A thin layer of snow, left over from yesterday's first snow of the season, blankets the ground in Denver. The phone rings, and I check the caller ID which reveals it’s from “Sweet Life.” I’m curious, so I pick up the receiver.
“Hi Kathleen. This is Aunt Eileen. Are you up yet?” It is my 90+ year old aunt from Kansas City. I don’t go through my usual spiel of “I prefer to be called Kate” and don’t tell her that I’ve been up for five hours. I am relieved because I know that she can carry on a one-sided conversation. Her voice is strong, clear and easy to understand. The exchange goes something like this:
Eileen: After my fall, they put me in a place called the Sweet Life. I don’t know how to describe it.
Kate: A rehab?
Eileen: Yes, a rehab. They are giving me physical therapy. They have a machine where you roll around the floor. I wish I would have invented it.
(I always thought it odd that a place crammed with seniors receiving physical therapy after their falls would be called a rehab. When I think of rehab, I think of Lindsay Lowen or Britney Spears. Perhaps this is why Eileen’s rehab is called the Sweet Life.)
Eileen: They come around asking the same strange questions trying to determine if I’m competent. I’m not sure that I am. Your sister, Patty, came by yesterday to help me pay my bills. Patty wrote the checks, and I signed them with EMK.
I told the leader of the support group that you wrote a book about Parkinson’s.
Kate: No, Eileen, it’s not a book. It’s a blog.
Eileen: A what?
Kate: I slowly spell it: B-L-O-G. It’s on the Internet.
Eileen: Well, how much does your book cost?
Kate: I say it strongly and with energy, “It’s not a book. It’s on the computer.”

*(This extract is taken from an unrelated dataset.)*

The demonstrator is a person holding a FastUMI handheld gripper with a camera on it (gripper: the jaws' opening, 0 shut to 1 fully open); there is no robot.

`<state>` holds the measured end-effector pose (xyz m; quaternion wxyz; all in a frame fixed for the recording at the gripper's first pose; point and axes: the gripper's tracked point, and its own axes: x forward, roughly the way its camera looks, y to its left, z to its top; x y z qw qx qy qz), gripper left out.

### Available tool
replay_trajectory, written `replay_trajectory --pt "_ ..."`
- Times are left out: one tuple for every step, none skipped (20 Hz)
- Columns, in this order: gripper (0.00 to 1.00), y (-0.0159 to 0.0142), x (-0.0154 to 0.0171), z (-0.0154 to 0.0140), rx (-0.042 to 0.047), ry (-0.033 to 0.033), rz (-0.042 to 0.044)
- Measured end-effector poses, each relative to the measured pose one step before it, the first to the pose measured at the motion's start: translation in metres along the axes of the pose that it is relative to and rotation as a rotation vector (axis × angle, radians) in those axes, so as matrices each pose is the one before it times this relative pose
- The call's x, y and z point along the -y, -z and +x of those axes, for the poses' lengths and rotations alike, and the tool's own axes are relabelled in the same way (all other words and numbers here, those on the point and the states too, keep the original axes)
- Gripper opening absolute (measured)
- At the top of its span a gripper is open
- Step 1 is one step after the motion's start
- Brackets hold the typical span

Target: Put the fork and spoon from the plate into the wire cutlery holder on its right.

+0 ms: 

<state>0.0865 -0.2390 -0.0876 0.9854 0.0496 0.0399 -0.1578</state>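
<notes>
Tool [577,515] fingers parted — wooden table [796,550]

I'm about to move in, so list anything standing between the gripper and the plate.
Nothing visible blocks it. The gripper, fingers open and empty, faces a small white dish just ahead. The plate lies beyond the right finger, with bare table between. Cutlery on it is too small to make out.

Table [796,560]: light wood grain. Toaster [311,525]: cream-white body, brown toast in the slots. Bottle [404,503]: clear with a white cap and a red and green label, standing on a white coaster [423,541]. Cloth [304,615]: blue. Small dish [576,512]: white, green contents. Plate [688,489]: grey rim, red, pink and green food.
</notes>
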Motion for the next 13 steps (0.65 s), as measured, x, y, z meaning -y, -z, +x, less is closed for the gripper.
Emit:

Eileen: I can’t hear you. I just don’t understand.
In frustration, we give up on this so-called conversation. We say our goodbyes, and I put down the phone.
I weep about the losses of past, present and future communication that Parkinson’s has stolen from me. I long for the days when my ability to speak, be heard and understood was so comfortable, so automatic and so spontaneous. Perhaps I should get rehab at the Sweet Life.